Witherspoon would also have shown Madison that enlightenment thought should be expressed in political activity. Witherspoon was a delegate to the Second Continental Congress, signed the Declaration of Independence, signed the Articles of Confederation, and later supported the adoption of the Constitution.

Learning how the Scottish Enlightenment had affected Madison I thought of James Wilson. Wilson, whom I had learned about for an academic project, is largely forgotten now, but he was one of the most influential of our Founding Fathers, and he was the intellectual offspring of the Scottish Enlightenment. Wilson was born in Scotland in 1742 and attended three of the four Scottish universities, St. Andrews, Glasgow, and Edinburgh, where he studied Scottish Enlightenment thinkers. He came to Pennsylvania when he was twenty-four. He signed the Declaration of Independence and was one of the most influential people in the Constitutional Convention. Wilson was on the committee that produced the first draft of the Constitution. He was a leading legal theorist and wrote influential legal articles and books and was one of the original Justices of the Supreme Court. Through him, as with others, flowed Scottish Enlightenment thought into our founding documents.

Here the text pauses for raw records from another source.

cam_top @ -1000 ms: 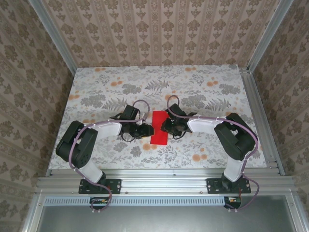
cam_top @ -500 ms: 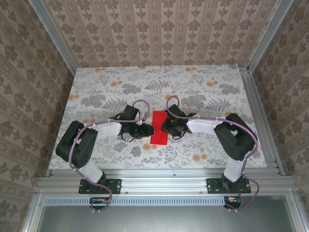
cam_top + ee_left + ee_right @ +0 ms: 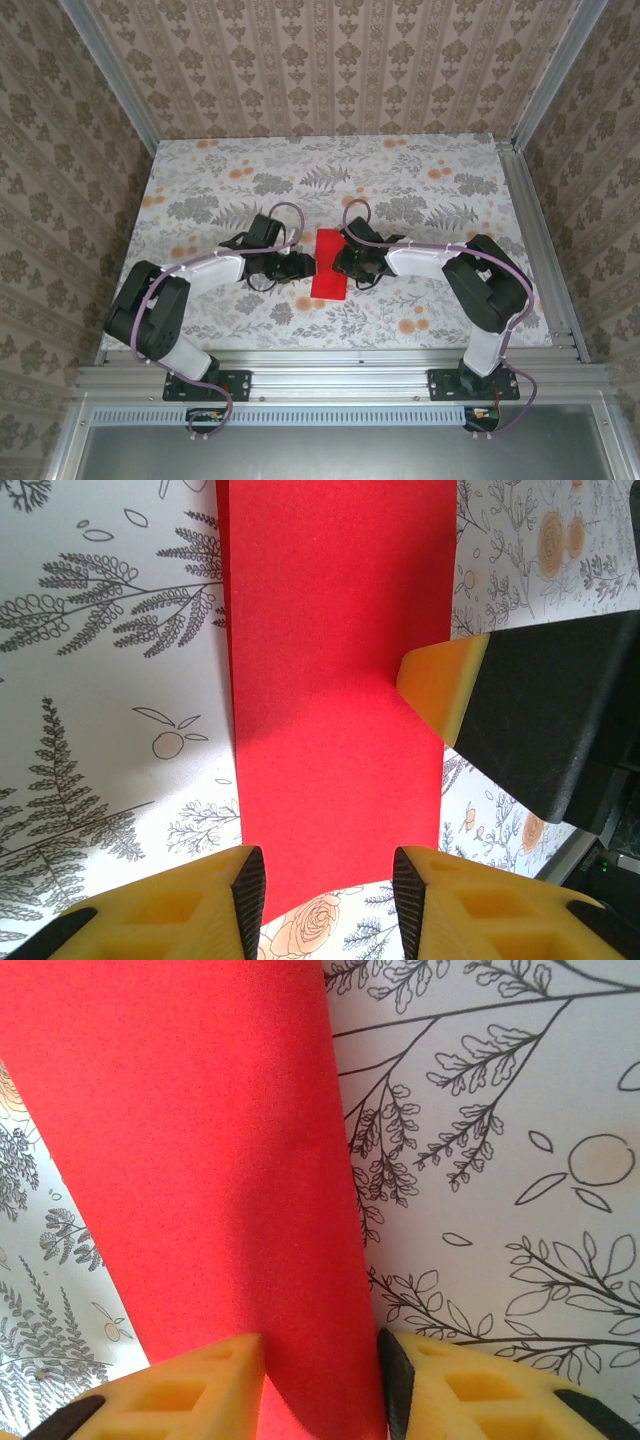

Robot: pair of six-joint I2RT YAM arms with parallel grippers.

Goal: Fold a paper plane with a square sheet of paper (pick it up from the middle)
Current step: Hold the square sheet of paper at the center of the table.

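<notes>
Sheet of paper lies on floral table between both arms' open, empty jaws.

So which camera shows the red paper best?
The top external view: the sheet of paper shows nearly its whole narrow outline, though small. The left wrist view shows a close stretch, ends cropped; the right wrist view, a slanted band.

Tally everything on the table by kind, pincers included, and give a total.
Red sheet of paper: 1
Pincers: 2 (left pincer, right pincer)
Total: 3
</notes>
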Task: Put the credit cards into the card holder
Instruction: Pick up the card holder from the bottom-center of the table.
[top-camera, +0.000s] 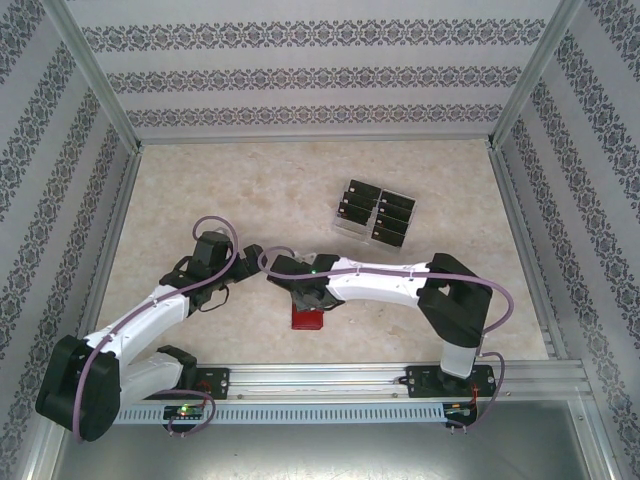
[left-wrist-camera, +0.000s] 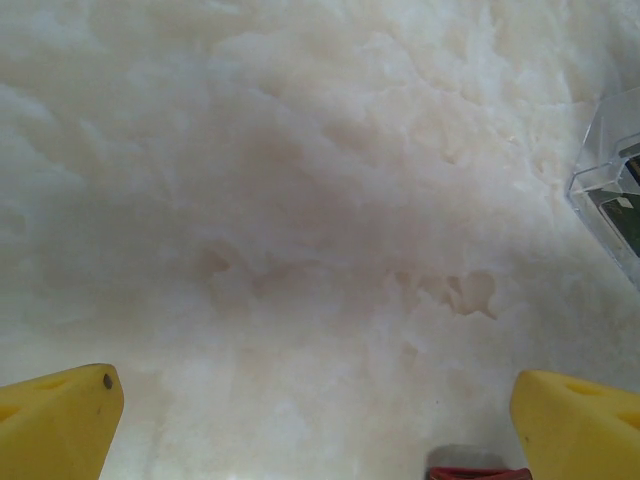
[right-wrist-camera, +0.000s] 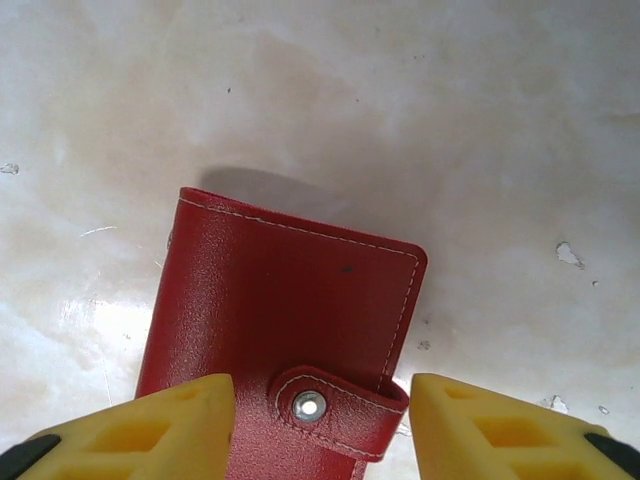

Hearing how Madison was influenced by the Scottish Enlightenment and thinking again about Wilson’s role made me wonder more generally about the Scottish Enlightenment’s effects on the founding of our country. I have read one book about that Enlightenment, How the Scots Invented the Modern World: The True Story of How Western Europe’s Poorest Nation Created Our World and Everything in It by Arthur Herman. It is quite good, but it is a general study, and I wondered if there was something more specific about how those Scottish thinkers affected our country’s foundations. Let me know if you are aware of a good study on that topic. The visit to the presidential homes certainly made me think that in important ways we owe at least partial thanks for our country to the Scots.